Es verdad que el vertiginoso salto tecnológico de las últimas décadas nos hace ver como remoto el tiempo de la TV en blanco y negro. Pero en eso que aún llamamos “cultura”, no parecen haber sucedido cambios tan profundos. ¿No reconocemos en el actual boom de la crónica de calidad literaria la ascendencia del Nuevo Periodismo de los tiempos de Capote y Walsh, originalmente vertido en las páginas de Primera Plana, Confirmado y otros semanarios? ¿Alguien se animaría a asegurar que la música de Astor Piazzolla fue históricamente superada, o que las canciones que produjo el Movimiento del Nuevo Cancionero, especialmente en las versiones de Mercedes Sosa, no conforman la idea dominante que todos tenemos de lo que es “el folklore”?
En estos y otros casos, no basta con la explicación clasicista que adjudica al paso del tiempo la labor de selección canónica. La fruición con la que contemplamos, leemos y escuchamos buena parte de la cultura de los años 60, aun sabiendo las difíciles condiciones históricas de su producción (recordemos que Onganía prohibió la ópera Bomarzo de los consagradísimos Alberto Ginastera y Manuel Mujica Lainez), no es tanto la de quienes reconocen valores atemporales de la cultura como la de quienes reconocen allí un ethos familiar. Formas culturales nacidas o consolidadas en los años 60 siguen siendo nuestro punto de referencia. Cuando saludamos la salida de un nuevo grupo o solista de rock argentino, identificamos una tradición joven –casi un oxímoron– que supo brillar en torno a Manal y Almendra. Si un estreno de stand up nos interpela más vívidamente que otras teatralidades, nos remitimos a los shows de café concert de Nacha Guevara y Alberto Favero. Si en un museo de arte nos encontramos con una muestra de historietas, no nos resulta extraño: ¿no fue Oscar Masotta quien, desde el auge del estructuralismo, legitimó críticamente aquel género de arte “menor”?

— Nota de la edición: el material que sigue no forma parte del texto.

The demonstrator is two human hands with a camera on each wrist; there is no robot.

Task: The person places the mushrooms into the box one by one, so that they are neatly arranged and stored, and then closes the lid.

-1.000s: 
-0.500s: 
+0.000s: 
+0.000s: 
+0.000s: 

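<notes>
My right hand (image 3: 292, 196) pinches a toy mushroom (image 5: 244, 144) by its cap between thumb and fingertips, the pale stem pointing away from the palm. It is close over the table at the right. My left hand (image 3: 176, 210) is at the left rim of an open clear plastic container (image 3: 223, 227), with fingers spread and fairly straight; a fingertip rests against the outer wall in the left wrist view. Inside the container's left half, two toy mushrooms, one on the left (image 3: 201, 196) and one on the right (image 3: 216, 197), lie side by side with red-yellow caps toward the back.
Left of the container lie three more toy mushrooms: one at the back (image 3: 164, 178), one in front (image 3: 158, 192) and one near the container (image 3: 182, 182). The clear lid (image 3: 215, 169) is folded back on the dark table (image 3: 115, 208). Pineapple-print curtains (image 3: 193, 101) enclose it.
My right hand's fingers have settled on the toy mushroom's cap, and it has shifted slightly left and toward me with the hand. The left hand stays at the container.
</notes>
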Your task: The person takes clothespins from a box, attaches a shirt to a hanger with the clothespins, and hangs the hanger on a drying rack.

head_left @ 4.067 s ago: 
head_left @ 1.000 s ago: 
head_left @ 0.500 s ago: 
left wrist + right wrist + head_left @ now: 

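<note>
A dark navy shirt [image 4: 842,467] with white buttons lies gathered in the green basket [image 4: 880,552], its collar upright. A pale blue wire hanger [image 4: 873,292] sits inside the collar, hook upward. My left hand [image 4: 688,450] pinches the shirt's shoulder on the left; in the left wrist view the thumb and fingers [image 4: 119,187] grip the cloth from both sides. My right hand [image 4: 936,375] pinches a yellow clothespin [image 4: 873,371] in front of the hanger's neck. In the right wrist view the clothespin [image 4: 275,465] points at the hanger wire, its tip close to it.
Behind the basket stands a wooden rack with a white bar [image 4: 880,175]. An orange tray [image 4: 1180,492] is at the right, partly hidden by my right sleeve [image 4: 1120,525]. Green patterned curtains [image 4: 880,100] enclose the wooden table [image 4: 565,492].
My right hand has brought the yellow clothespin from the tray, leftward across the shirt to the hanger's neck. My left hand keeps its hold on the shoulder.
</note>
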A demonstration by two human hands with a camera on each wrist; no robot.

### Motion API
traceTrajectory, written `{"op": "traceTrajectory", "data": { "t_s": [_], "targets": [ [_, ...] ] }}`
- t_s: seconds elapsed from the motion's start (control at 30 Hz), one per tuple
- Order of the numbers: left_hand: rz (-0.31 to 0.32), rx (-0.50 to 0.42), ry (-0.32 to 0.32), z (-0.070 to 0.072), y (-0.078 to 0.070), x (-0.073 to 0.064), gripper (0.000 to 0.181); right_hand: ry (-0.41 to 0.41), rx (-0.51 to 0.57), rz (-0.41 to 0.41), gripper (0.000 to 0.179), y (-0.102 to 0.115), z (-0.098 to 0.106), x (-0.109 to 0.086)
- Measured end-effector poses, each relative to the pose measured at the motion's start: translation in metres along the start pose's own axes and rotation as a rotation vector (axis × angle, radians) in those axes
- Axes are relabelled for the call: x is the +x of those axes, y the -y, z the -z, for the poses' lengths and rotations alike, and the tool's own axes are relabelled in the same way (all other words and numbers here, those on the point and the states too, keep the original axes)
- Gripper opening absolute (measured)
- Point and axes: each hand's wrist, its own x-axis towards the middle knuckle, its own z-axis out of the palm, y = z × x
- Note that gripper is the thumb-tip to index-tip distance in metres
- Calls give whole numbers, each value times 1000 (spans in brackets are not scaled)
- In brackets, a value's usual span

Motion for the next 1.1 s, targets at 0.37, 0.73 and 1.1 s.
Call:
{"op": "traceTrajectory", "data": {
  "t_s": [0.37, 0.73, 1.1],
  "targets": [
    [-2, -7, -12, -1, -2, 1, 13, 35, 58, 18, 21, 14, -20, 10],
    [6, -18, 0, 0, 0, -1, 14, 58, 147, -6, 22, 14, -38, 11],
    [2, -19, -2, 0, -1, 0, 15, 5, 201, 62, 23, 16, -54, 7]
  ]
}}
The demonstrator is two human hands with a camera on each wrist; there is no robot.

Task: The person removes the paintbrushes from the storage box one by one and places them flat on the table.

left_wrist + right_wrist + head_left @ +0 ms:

Mientras otros sueños se postergaron o desvanecieron (no cayó el capitalismo, la imaginación no se alzó con el poder y el Tercer Mundo no superó su situación de atraso e indigencia), los clivajes culturales fueron fructíferos en distintos órdenes de la vida social. Las relaciones entre padres e hijos, hombres y mujeres, educadores y educandos, artistas y públicos, productores y consumidores culturales ya nunca volvieron a ser las mismas. Ni siquiera la dictadura genocida de 1976-1983 pudo frenar o anular completamente aquellas conquistas, así como la consolidación de la consigna “lo personal es político”, bajo la cual hoy se libran luchas a favor de la igualdad de derechos y de ampliación de libertades, mucho le debe a la década rebelde.